Wherever the word "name" occurs in the lines below, copy the whole line.
---
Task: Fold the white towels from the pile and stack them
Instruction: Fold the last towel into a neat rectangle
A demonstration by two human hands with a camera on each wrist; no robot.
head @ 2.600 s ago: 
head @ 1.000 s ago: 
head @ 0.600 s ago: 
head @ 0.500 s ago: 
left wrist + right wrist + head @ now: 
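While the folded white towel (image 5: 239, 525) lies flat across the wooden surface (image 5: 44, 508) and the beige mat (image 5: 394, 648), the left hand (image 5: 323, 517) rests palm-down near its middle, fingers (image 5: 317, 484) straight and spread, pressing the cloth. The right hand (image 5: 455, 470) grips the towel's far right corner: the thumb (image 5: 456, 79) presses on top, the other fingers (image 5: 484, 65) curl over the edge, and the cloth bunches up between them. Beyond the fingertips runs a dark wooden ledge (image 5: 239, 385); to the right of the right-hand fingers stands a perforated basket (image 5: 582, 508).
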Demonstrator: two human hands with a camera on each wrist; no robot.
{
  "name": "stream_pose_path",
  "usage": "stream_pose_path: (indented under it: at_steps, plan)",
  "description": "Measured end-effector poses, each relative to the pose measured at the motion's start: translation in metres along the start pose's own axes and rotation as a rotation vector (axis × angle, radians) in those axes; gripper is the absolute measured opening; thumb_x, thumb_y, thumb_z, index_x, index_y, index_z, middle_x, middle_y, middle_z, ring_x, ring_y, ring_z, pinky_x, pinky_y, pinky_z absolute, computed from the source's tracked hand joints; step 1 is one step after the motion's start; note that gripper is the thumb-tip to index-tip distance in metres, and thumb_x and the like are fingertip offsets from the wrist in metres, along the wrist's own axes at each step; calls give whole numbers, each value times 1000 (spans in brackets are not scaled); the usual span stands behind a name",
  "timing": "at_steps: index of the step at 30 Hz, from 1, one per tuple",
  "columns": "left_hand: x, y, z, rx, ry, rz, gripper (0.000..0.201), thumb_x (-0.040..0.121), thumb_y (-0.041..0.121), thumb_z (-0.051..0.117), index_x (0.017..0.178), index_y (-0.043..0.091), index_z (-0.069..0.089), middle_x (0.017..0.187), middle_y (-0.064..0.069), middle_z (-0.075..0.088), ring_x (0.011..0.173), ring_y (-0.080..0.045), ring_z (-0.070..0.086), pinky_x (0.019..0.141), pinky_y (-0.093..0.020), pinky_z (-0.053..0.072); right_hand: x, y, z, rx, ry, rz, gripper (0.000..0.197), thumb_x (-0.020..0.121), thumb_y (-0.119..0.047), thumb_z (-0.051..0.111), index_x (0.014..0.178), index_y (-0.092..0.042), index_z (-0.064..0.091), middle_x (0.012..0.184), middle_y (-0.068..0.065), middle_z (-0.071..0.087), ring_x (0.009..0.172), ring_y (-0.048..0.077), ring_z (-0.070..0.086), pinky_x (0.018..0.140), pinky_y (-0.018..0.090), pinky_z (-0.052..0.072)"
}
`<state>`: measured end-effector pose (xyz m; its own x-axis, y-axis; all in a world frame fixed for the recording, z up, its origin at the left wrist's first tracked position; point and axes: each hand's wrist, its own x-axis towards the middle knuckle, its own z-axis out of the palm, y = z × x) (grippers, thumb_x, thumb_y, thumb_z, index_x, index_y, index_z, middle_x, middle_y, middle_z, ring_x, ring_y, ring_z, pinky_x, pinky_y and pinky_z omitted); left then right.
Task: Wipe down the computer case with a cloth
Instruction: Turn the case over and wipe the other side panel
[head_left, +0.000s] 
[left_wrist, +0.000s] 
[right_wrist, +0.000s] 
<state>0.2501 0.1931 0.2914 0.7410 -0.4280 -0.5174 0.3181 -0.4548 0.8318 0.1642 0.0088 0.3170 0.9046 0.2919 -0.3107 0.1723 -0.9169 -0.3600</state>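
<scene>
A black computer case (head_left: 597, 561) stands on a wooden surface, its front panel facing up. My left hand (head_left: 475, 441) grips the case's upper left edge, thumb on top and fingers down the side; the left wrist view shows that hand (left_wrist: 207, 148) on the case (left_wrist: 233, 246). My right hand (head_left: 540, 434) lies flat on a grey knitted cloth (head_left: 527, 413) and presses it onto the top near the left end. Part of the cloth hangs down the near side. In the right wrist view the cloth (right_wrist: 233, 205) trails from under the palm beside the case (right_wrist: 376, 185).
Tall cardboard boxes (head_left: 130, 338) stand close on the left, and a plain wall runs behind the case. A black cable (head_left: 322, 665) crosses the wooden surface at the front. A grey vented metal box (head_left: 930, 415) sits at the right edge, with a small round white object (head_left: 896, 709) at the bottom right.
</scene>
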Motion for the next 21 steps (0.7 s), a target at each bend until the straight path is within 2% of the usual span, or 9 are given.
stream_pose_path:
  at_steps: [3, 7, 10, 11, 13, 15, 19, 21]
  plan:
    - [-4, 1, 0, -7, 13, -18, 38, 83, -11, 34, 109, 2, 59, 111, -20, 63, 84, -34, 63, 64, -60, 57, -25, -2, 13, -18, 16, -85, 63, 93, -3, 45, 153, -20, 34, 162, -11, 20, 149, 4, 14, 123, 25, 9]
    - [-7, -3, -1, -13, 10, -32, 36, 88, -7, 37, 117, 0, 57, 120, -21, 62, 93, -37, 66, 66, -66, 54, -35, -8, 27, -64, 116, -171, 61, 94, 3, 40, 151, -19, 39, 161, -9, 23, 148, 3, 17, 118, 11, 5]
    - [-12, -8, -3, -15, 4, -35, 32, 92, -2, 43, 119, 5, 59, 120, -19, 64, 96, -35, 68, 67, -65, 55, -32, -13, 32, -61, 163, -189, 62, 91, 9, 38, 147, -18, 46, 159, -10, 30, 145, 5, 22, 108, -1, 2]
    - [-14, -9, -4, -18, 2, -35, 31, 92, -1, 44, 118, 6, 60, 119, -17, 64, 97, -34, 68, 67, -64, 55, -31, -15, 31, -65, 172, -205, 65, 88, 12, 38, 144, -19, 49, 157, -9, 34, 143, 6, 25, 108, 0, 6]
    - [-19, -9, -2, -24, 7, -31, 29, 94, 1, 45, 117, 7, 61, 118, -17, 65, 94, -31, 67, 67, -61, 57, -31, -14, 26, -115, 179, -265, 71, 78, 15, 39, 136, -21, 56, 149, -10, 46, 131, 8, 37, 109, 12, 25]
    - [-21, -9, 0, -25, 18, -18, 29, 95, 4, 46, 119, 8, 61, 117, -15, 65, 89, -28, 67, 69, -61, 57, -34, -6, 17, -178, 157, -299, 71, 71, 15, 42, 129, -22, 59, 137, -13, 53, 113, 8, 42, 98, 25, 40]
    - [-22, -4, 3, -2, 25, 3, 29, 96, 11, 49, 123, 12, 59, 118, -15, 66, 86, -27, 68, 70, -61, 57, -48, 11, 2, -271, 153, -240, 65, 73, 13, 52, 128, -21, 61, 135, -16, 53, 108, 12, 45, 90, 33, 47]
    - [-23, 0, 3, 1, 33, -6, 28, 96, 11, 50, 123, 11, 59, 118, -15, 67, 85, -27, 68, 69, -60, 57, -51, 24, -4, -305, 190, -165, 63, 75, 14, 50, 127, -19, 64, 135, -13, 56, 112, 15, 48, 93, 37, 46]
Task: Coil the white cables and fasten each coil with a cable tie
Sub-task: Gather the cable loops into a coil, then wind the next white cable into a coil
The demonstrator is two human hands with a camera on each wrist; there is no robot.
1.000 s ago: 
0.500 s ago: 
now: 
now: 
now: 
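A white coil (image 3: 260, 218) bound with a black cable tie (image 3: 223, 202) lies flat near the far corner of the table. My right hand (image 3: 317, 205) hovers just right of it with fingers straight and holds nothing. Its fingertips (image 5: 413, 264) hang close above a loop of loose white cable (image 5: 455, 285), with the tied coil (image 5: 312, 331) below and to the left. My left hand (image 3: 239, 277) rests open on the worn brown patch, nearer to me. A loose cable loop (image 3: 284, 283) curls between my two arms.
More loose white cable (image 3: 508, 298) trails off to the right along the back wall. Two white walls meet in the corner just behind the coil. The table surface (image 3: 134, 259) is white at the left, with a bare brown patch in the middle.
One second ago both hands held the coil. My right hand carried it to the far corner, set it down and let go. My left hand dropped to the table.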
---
| Result of the exercise |
  "name": "stream_pose_path",
  "description": "Measured end-effector poses, each relative to the pose measured at the motion's start: translation in metres along the start pose's own axes and rotation as a rotation vector (axis × angle, radians) in those axes; gripper is the absolute measured opening; thumb_x, thumb_y, thumb_z, index_x, index_y, index_z, middle_x, middle_y, middle_z, ring_x, ring_y, ring_z, pinky_x, pinky_y, pinky_z absolute, computed from the source's tracked hand joints; step 1 is one step after the motion's start; note that gripper is the thumb-tip to index-tip distance in metres, and thumb_x and the like are fingertip offsets from the wrist in metres, along the wrist's own axes at each step; calls give whole numbers, each value times 1000 (spans in brackets are not scaled); the usual span stands behind a name",

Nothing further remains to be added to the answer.